Chapter 14. TextView

Table of Contents

The TextView widget can be used to display and edit large amounts of formatted text. Like the TreeView, it has a model/view design. In this case the TextBuffer is the model.

The Buffer

Gtk::TextBuffer is a model containing the data for the Gtk::TextView, like the Gtk::TreeModel used by Gtk::TreeView. This allows two or more Gtk::TextViews to share the same TextBuffer, and allows those TextBuffers to be displayed slightly differently. Or you could maintain several Gtk::TextBuffers and choose to display each one at different times in the same Gtk::TextView widget.

The TextView creates its own default TextBuffer, which you can access via the get_buffer() method.



A Gtk::TextBuffer::iterator and a Gtk::TextBuffer::const_iterator represent a position between two characters in the text buffer. Whenever the buffer is modified in a way that affects the number of characters in the buffer, all outstanding iterators become invalid. Because of this, iterators can't be used to preserve positions across buffer modifications. To preserve a position, use Gtk::TextBuffer::Mark.


Tags and Formatting


To specify that some text in the buffer should have specific formatting, you must define a tag to hold that formatting information, and then apply that tag to the region of text. For instance, to define the tag and its properties:

auto refTagMatch = Gtk::TextBuffer::Tag::create();
refTagMatch->property_background() = "orange";

You can specify a name for the Tag when using the create() method, but it is not necessary.

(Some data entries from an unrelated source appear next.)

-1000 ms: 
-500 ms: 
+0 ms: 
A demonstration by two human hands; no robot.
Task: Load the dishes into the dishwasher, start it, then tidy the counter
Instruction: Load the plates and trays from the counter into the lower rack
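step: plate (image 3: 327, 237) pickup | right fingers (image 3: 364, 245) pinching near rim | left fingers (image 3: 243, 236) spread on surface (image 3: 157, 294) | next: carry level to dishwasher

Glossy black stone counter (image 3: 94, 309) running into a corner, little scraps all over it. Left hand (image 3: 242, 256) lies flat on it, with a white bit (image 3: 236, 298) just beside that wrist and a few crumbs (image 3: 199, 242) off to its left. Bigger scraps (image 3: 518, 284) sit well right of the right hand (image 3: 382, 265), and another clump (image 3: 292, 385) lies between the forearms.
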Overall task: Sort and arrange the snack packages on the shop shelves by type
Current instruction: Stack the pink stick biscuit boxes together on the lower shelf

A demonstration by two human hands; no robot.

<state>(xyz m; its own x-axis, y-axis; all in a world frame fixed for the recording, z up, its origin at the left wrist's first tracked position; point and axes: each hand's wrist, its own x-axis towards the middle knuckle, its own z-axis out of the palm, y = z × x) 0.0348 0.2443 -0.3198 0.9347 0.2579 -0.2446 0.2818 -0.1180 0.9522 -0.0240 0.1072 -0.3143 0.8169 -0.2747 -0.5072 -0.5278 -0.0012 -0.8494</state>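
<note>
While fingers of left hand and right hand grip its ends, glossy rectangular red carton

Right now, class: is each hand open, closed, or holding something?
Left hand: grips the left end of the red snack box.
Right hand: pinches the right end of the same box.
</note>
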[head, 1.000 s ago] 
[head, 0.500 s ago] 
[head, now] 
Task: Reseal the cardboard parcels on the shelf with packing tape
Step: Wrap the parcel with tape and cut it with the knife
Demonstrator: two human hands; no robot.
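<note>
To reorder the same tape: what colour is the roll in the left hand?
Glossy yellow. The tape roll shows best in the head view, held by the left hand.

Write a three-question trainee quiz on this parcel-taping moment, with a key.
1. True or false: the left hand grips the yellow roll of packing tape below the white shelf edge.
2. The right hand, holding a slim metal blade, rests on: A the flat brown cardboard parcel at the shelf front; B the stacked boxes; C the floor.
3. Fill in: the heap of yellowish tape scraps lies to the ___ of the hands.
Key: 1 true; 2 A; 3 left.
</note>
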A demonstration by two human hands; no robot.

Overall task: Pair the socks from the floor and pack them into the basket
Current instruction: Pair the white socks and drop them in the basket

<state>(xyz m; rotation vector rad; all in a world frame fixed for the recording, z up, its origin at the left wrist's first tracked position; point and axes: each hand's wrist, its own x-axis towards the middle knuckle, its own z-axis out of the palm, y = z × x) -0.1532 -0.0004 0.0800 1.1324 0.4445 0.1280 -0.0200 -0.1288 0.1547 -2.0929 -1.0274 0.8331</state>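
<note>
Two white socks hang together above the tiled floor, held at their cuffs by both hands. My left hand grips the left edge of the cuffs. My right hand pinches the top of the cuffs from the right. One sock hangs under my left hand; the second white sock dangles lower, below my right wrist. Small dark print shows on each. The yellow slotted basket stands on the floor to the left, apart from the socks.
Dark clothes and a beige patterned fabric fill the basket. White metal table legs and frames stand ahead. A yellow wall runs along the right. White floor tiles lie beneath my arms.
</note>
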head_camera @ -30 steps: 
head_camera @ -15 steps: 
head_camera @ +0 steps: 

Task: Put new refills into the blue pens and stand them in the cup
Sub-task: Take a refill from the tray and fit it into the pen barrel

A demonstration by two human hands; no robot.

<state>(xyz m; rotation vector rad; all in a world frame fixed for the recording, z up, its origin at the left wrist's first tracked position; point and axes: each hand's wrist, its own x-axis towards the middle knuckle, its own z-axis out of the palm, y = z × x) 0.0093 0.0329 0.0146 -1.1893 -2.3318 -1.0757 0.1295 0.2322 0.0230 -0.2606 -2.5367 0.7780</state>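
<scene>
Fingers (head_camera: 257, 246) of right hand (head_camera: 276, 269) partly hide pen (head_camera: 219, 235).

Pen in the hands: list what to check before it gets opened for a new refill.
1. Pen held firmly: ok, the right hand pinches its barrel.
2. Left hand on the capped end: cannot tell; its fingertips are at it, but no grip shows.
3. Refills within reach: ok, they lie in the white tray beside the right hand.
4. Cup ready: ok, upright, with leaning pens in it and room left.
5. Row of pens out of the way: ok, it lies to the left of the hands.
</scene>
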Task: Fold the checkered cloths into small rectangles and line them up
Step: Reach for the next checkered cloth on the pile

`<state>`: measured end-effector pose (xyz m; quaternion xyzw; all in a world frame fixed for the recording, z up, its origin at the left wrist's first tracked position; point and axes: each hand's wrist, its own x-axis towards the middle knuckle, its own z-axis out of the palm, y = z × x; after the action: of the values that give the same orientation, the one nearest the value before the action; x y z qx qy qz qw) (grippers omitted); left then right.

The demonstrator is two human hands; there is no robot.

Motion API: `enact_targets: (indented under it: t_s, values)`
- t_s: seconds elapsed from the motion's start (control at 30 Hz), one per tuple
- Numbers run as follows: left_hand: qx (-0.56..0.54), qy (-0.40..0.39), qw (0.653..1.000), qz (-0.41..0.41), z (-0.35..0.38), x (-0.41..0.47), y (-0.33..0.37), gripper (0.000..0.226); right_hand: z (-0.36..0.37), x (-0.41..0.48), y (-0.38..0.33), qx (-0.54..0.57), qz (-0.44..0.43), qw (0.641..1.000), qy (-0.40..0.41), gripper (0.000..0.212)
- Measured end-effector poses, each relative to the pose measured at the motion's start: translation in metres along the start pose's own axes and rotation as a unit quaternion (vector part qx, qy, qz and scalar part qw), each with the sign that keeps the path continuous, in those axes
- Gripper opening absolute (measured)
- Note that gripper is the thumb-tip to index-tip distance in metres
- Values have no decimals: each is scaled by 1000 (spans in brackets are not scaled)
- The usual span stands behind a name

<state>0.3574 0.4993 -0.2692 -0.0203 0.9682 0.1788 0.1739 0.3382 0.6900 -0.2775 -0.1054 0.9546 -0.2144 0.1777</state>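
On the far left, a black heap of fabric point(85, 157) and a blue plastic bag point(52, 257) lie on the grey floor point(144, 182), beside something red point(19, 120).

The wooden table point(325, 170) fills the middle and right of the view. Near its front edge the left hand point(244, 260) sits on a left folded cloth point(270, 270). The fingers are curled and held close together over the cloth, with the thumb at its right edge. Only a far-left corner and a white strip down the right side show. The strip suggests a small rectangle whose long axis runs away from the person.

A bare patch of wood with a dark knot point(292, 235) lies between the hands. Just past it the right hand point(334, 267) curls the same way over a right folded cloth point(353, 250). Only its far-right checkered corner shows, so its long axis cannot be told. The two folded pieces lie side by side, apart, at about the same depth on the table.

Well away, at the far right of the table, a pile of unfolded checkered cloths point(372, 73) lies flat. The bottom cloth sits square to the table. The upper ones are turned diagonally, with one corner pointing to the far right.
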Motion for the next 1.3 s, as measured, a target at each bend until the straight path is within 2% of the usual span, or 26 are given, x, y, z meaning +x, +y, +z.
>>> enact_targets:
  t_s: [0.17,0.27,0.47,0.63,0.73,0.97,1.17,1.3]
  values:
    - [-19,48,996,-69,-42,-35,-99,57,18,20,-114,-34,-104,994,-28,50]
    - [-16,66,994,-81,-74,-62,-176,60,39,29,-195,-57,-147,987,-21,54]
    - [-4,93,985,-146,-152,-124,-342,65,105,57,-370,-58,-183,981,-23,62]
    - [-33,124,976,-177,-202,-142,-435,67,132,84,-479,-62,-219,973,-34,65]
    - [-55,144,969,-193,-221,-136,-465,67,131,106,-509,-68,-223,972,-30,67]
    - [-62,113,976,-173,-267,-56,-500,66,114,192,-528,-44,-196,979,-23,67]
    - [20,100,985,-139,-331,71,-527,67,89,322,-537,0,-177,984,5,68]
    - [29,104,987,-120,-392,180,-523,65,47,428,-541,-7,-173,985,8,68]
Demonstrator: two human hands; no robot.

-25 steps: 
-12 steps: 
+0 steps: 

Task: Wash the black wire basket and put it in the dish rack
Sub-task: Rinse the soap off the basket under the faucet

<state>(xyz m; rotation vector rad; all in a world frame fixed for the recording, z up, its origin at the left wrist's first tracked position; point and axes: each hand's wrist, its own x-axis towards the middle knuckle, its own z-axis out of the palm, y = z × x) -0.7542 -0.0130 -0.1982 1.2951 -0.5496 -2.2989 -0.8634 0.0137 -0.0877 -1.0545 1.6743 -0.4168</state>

The Tag class has many other properties.



Each Gtk::TextBuffer uses a Gtk::TextBuffer::TagTable, which contains the Tags for that buffer. 2 or more TextBuffers may share the same TagTable. When you create Tags you should add them to the TagTable. For instance:

auto refTagTable = Gtk::TextBuffer::TagTable::create();
//Hopefully a future version of gtkmm will have a set_tag_table() method,
//for use after creation of the buffer.
auto refBuffer = Gtk::TextBuffer::create(refTagTable);

You can also use get_tag_table() to get, and maybe modify, the TextBuffer's default TagTable instead of creating one explicitly.


Applying Tags

If you have created a Tag and added it to the TagTable, you may apply that tag to part of the TextBuffer so that some of the text is displayed with that formatting. You define the start and end of the range of text by specifying Gtk::TextBuffer::iterators. For instance:

refBuffer->apply_tag(refTagMatch, iterRangeStart, iterRangeStop);

Or you could specify the tag when first inserting the text:

refBuffer->insert_with_tag(iter, "Some text", refTagMatch);

You can apply more than one Tag to the same text, by using apply_tag() more than once, or by using insert_with_tags(). The Tags might specify different values for the same properties, but you can resolve these conflicts by using Tag::set_priority().


TextBuffer iterators are generally invalidated when the text changes, but you can use a Gtk::TextBuffer::Mark to remember a position in these situations. For instance,

auto refMark = refBuffer->create_mark(iter);

You can then use the get_iter() method later to create an iterator for the Mark's new position.

There are two built-in Marks - insert and selection_bound, which you can access with TextBuffer's get_insert() and get_selection_bound() methods.


The View

As mentioned above, each TextView has a TextBuffer, and one or more TextViews can share the same TextBuffer.

Like the TreeView, you should probably put your TextView inside a ScrolledWindow to allow the user to see and move around the whole text area with scrollbars.


Default formatting

TextView has various methods which allow you to change the presentation of the buffer for this particular view. Some of these may be overridden by the Gtk::TextTags in the buffer, if they specify the same things. For instance, set_left_margin(), set_right_margin(), set_indent(), etc.


Gtk::TextView has various scroll_to() methods. These allow you to ensure that a particular part of the text buffer is visible. For instance, your application's Find feature might use Gtk::TextView::scroll_to() to show the found text.